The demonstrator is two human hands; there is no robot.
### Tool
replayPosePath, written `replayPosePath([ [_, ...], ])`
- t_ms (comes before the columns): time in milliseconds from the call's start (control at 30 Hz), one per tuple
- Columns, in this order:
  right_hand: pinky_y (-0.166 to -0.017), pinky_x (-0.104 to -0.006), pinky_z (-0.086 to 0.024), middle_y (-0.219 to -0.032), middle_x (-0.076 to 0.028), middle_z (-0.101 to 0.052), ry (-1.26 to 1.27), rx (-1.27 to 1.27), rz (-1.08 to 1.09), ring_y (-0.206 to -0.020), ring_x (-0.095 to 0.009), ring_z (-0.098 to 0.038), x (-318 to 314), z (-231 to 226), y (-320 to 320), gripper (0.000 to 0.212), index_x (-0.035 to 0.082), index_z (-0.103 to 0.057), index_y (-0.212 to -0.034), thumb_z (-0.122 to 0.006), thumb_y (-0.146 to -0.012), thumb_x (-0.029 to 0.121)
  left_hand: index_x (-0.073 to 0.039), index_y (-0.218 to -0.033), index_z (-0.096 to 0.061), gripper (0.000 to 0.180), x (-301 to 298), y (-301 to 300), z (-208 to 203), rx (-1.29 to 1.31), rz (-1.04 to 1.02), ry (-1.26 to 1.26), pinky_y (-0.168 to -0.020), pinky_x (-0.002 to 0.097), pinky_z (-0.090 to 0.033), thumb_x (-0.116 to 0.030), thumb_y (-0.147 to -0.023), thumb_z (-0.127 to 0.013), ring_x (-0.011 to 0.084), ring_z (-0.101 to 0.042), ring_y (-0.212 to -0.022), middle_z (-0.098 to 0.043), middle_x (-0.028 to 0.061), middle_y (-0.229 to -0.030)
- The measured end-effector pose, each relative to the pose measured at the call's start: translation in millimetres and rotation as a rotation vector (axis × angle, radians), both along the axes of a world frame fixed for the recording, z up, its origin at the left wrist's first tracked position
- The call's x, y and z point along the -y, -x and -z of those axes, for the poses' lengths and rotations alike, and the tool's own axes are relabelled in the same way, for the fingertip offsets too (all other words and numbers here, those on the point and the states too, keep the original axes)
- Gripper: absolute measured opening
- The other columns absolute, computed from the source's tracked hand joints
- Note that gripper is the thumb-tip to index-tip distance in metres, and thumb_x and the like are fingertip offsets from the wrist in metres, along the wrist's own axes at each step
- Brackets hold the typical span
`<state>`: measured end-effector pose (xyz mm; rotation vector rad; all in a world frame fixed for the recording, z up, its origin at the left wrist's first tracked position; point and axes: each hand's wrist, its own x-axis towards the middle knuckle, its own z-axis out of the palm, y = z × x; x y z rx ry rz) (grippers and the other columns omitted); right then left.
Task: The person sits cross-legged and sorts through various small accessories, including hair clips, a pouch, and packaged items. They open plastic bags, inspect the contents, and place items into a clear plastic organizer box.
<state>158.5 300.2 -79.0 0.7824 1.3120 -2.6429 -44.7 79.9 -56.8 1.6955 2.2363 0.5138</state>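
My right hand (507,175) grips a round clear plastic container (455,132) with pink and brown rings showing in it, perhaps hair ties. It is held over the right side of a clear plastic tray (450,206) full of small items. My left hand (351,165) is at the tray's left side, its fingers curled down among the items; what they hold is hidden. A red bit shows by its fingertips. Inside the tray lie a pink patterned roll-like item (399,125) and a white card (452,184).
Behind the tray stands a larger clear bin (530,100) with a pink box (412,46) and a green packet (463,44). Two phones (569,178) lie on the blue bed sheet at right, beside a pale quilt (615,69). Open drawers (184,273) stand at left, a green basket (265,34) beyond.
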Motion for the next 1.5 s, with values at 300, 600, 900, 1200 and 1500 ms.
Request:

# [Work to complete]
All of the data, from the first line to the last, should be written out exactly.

# [Exercise response]
The demonstrator is two human hands; there is no robot.
### Tool
replayPosePath, written `replayPosePath([ [_, ...], ])`
- t_ms (comes before the columns): time in milliseconds from the call's start (control at 30 Hz), one per tuple
- Columns, in this order:
  right_hand: pinky_y (-0.166 to -0.017), pinky_x (-0.104 to -0.006), pinky_z (-0.086 to 0.024), middle_y (-0.219 to -0.032), middle_x (-0.076 to 0.028), middle_z (-0.101 to 0.052), ry (-1.26 to 1.27), rx (-1.27 to 1.27), rz (-1.08 to 1.09), ring_y (-0.206 to -0.020), ring_x (-0.095 to 0.009), ring_z (-0.098 to 0.038), x (-318 to 314), z (-231 to 226), y (-320 to 320), gripper (0.000 to 0.212), index_x (-0.035 to 0.082), index_z (-0.103 to 0.057), index_y (-0.212 to -0.034), thumb_z (-0.122 to 0.006), thumb_y (-0.146 to -0.012), thumb_x (-0.029 to 0.121)
  left_hand: index_x (-0.073 to 0.039), index_y (-0.218 to -0.033), index_z (-0.096 to 0.061), gripper (0.000 to 0.180), x (-301 to 298), y (-301 to 300), z (-208 to 203), rx (-1.29 to 1.31), rz (-1.04 to 1.02), ry (-1.26 to 1.26), pinky_y (-0.168 to -0.020), pinky_x (-0.002 to 0.097), pinky_z (-0.090 to 0.033), thumb_x (-0.116 to 0.030), thumb_y (-0.147 to -0.023), thumb_z (-0.127 to 0.013), ring_x (-0.011 to 0.084), ring_z (-0.101 to 0.042), ring_y (-0.212 to -0.022), middle_z (-0.098 to 0.043), middle_x (-0.028 to 0.061), middle_y (-0.229 to -0.030)
- The measured end-effector pose, each relative to the pose measured at the call's start: translation in millimetres and rotation as a rotation vector (axis × angle, radians), both along the axes of a world frame fixed for the recording, z up, its origin at the left wrist's first tracked position
- The call's x, y and z point along the -y, -x and -z of those axes, for the poses' lengths and rotations alike, and the tool's own axes are relabelled in the same way, for the fingertip offsets too (all other words and numbers here, those on the point and the states too, keep the original axes)
- Gripper: absolute measured opening
- The other columns absolute, computed from the source's tracked hand joints
- Note that gripper is the thumb-tip to index-tip distance in metres, and thumb_x and the like are fingertip offsets from the wrist in metres, along the wrist's own axes at each step
- Brackets hold the typical span
`<state>`: measured end-effector pose (xyz mm; rotation vector rad; all in a world frame fixed for the recording, z up, its origin at the left wrist's first tracked position; point and axes: each hand's wrist, its own x-axis towards the middle knuckle, its own z-axis out of the palm, y = z × x; x y z rx ry rz) (grippers and the other columns omitted); right then left.
Task: The person sits cross-legged and sorts through various small accessories, including hair clips, a pouch, and packaged items. They open plastic bags, inspect the contents, and place items into a clear plastic organizer box.
<state>158.5 300.2 -79.0 0.7824 1.3120 -2.6429 -44.7 79.9 -56.8 1.6955 2.2363 0.5138</state>
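My right hand (507,175) grips a round clear plastic container (455,132) with pink and brown rings showing in it, perhaps hair ties. It is held over the right side of a clear plastic tray (450,206) full of small items. My left hand (351,165) is at the tray's left side, its fingers curled down among the items; what they hold is hidden. A red bit shows by its fingertips. Inside the tray lie a pink patterned roll-like item (399,125) and a white card (452,184).
Behind the tray stands a larger clear bin (530,100) with a pink box (412,46) and a green packet (463,44). Two phones (569,178) lie on the blue bed sheet at right, beside a pale quilt (615,69). Open drawers (184,273) stand at left, a green basket (265,34) beyond.
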Motion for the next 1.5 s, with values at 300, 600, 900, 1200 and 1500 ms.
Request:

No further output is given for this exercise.